"Now, Charley," said Jack, "none of that. We've been in a tighter place than this, and you especially ought not to be downhearted. You're ever so much better off than you were this time last night, when that darkey had you treed; and you're better off now than Ned is, with his game foot."

"Poor fellow," said Charley, looking at Ned as he limped into the hut with difficulty.

"The fact is," continued Jack, "we're tired out, and so things look blue to us, but they'll look better in the morning. You see we got no sleep last night, besides wearing ourselves out with anxiety and excitement, and we have worked like convicts all day. We'll feel better and brighter after we get some sleep, and things that look gloomy and discouraging now will look bright and hopeful enough to-morrow morning."

"That's true," said Ned, coming out of the hut again, "and it would be much better for us if we could quit work right now, and sleep for ten hours without waking, but we can't."
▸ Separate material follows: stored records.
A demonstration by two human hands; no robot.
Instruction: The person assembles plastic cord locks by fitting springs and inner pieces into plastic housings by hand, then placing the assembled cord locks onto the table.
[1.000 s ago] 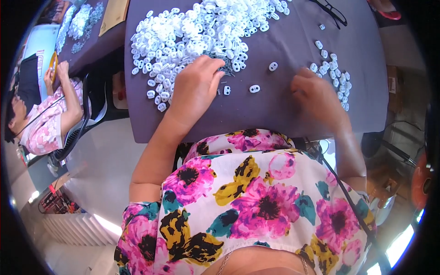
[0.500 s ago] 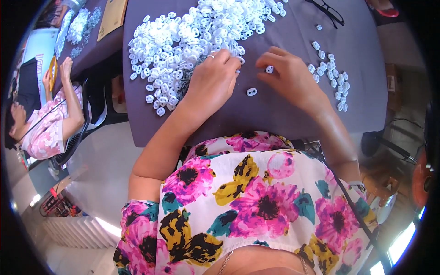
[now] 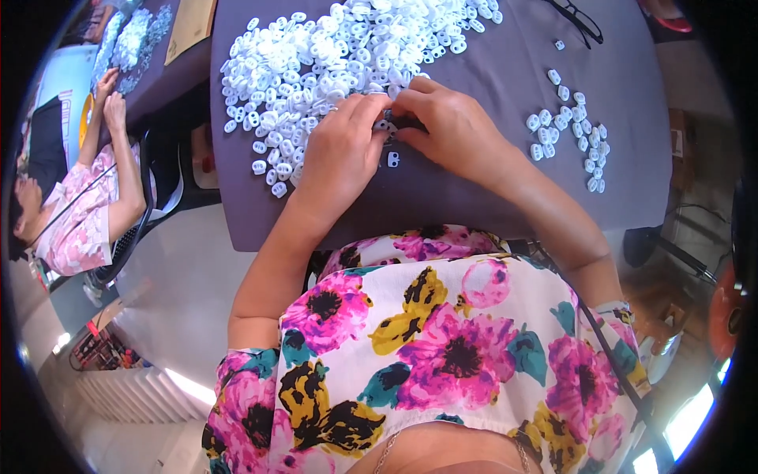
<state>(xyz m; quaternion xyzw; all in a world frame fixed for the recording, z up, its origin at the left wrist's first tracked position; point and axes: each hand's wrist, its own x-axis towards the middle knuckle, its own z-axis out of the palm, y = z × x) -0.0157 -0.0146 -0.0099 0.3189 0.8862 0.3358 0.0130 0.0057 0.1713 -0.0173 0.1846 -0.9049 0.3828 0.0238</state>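
Observation:
My left hand point(image 3: 343, 146), with a ring on one finger, is closed in a pinch at the near edge of a heap of small white oval two-hole pieces point(image 3: 316, 55) that look like cord locks. My right hand point(image 3: 454, 130) has its fingertips against those of my left. Between the fingertips shows a white two-hole cord lock piece point(image 3: 384, 126), partly covered by the fingers. Another white piece point(image 3: 393, 159) is visible just below the fingers, close to the cloth. My left hand hides the grey bits that lay beside the heap.
To the right, a smaller group of white pieces point(image 3: 584, 138) lies scattered on the dark tablecloth point(image 3: 474, 213). Black-framed glasses point(image 3: 580, 20) rest at the far right. On the left another person point(image 3: 95, 189) sits at a table beside a yellow tray point(image 3: 85, 118).
My right hand has moved left, carrying a white piece, until its fingers meet my left hand's. The seated person's hands have moved farther forward over their table.

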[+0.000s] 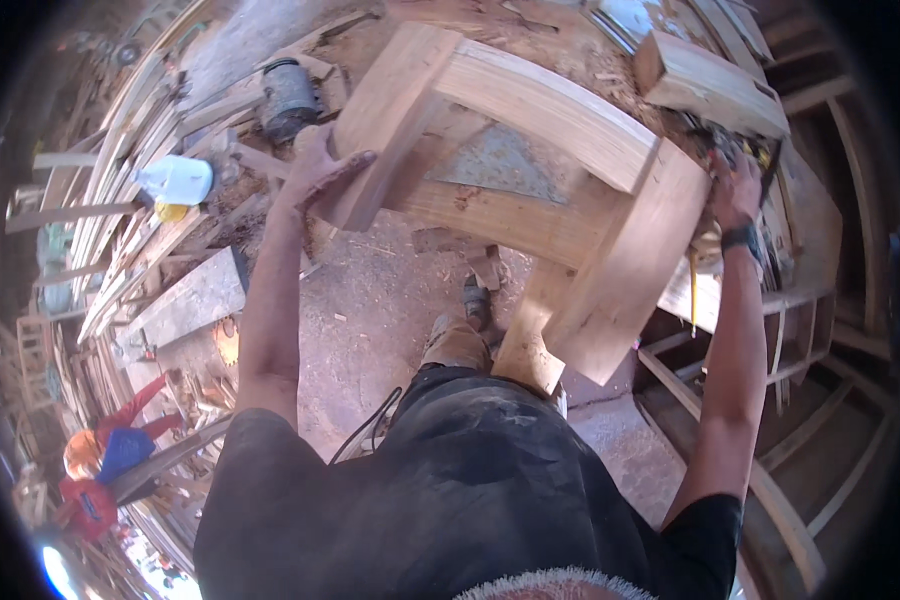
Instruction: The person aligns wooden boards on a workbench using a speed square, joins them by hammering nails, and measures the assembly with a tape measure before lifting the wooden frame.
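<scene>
A pale wooden frame (545, 105) of thick posts and rails lies tilted in front of me. My left hand (322, 172) grips its left post (395, 120), with the thumb across the face and the fingers partly hidden at the outer side. Close to the upper end of the broad right post (635, 260) is my right hand (736, 190), its fingers stretched out and apart. Whether it touches the post I cannot tell. Under that post, a shorter wooden piece (532, 325) reaches down toward my legs. A grey metal sheet (497, 165) shows through the frame's opening.
A wooden block (705, 80) lies at the far right, with small tools near my right hand. At the left are a grey motor-like cylinder (288, 98), a white jug (177, 180), a grey plank (192, 300) and stacked timber strips. Slatted woodwork (785, 500) stands at the right.
</scene>
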The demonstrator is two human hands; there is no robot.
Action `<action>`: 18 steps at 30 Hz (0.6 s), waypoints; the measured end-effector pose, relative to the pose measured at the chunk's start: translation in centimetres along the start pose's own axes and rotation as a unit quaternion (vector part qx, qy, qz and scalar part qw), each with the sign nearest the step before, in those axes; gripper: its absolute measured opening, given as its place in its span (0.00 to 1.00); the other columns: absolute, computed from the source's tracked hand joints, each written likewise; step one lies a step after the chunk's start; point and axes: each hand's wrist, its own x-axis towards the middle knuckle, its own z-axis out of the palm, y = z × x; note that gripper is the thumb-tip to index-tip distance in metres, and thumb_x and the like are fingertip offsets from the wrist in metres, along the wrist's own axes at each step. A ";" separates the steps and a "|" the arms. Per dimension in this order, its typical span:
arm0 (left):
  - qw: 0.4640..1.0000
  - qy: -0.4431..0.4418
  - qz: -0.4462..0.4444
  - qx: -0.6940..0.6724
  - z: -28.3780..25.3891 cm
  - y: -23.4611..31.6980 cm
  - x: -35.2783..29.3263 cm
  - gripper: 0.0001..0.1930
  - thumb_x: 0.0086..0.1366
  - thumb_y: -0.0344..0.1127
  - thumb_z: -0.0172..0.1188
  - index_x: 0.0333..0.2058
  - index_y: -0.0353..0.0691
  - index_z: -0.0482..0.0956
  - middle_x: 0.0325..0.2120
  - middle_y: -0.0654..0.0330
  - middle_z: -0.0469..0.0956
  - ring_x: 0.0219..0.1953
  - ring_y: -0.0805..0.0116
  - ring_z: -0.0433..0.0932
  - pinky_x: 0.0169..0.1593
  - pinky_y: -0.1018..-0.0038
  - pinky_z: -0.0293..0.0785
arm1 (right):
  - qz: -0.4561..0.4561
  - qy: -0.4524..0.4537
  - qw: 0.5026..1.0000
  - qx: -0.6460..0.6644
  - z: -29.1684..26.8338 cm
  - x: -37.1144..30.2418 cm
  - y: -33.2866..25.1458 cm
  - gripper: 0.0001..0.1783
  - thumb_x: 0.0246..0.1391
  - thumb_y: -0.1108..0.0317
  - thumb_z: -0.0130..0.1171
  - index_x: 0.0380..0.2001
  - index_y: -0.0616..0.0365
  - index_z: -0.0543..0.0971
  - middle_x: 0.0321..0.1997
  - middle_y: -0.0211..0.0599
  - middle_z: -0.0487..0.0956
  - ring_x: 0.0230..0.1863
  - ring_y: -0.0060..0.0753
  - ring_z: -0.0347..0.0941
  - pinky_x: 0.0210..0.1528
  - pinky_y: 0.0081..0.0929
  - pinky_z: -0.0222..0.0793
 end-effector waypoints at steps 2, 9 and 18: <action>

"Why not?" asked Charley, who was utterly worn out.

"Because we've some more work to do that must be done before we sleep," answered Ned. "What we have done for defence is of no good at all as it stands. We must have a barrier around the camp to-night."

"How shall we make one?" asked Jack.

"With brush. We have plenty of it already cut in the shape of the tree tops we've trimmed off in getting our stockade poles."

"Brush won't make a very good defence," muttered Charley.

"No, but it will be much better than no defence at all," replied Ned. "It isn't easy to climb over a well-packed brush pile, particularly if the brush is so laid that all the branches point outward, and that's the way we'll lay it. It won't take long to make a wall of that kind, and we can remove it little by little, as we set the poles hereafter."